Exercise prompt –
The answer must be the number of lines in the listing below that contain "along", and nothing else.

Given information –
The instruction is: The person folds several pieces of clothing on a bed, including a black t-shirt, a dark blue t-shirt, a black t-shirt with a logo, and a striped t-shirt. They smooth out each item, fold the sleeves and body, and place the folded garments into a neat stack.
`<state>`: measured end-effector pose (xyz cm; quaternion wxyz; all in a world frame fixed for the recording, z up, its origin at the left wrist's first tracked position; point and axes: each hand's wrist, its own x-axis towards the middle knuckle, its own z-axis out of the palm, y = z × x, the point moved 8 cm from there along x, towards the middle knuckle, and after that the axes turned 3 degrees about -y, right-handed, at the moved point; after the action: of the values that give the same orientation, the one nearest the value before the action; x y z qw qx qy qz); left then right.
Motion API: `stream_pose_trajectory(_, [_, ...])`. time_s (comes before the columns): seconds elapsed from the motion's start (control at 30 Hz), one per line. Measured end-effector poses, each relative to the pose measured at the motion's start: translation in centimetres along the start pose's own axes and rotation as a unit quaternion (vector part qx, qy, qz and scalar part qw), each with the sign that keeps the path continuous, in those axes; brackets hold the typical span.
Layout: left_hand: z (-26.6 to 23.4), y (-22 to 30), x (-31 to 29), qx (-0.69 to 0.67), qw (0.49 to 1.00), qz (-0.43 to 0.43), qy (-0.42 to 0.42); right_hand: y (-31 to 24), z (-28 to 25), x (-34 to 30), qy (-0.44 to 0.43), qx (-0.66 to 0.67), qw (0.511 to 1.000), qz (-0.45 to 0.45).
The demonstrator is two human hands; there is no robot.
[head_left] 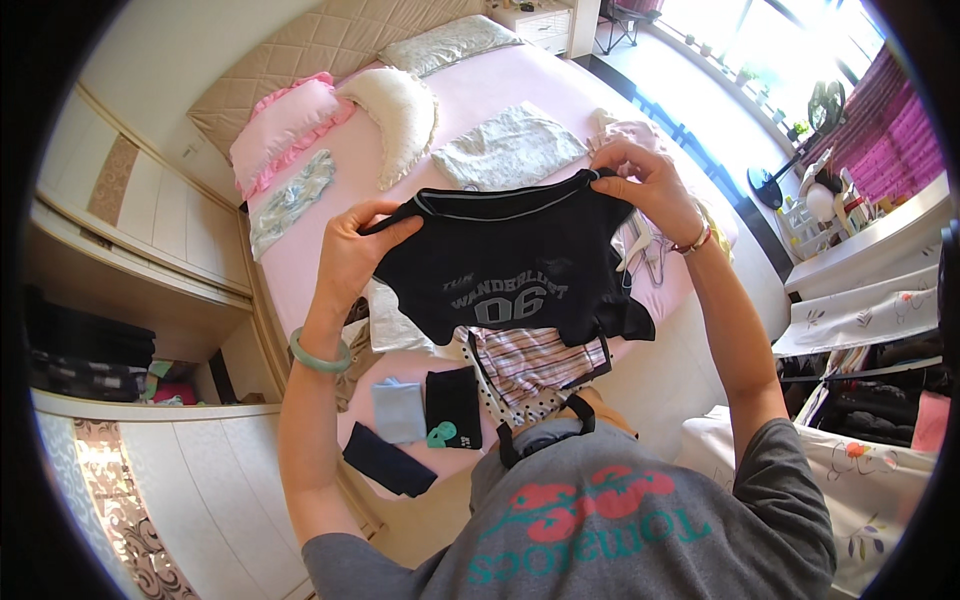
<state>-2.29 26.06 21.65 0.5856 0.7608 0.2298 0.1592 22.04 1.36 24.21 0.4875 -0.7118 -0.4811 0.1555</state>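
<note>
A black T-shirt (510, 260) with grey print on its front hangs stretched between my two hands above the bed. My left hand (355, 245) pinches it at one shoulder beside the neckline, and my right hand (645, 185) pinches the other shoulder. The lower part of the shirt droops in folds. Below it lie striped pink-and-brown cloth (535, 362) and a white polka-dot cloth (520, 408). Folded pieces rest at the near bed edge: a light blue one (398, 412), a black one with a green print (453, 400) and a dark navy one (388, 460).
Pillows (290, 125) and a crescent cushion (395, 120) lie on the pink-sheeted bed (470, 90). A pale patterned cloth (510, 148) spreads behind the shirt. Clothes hangers (645, 250) sit at the right. A wardrobe (170, 300) stands left, a covered clothes rack (870, 370) right.
</note>
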Motion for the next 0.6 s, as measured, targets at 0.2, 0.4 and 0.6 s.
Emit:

Solution –
2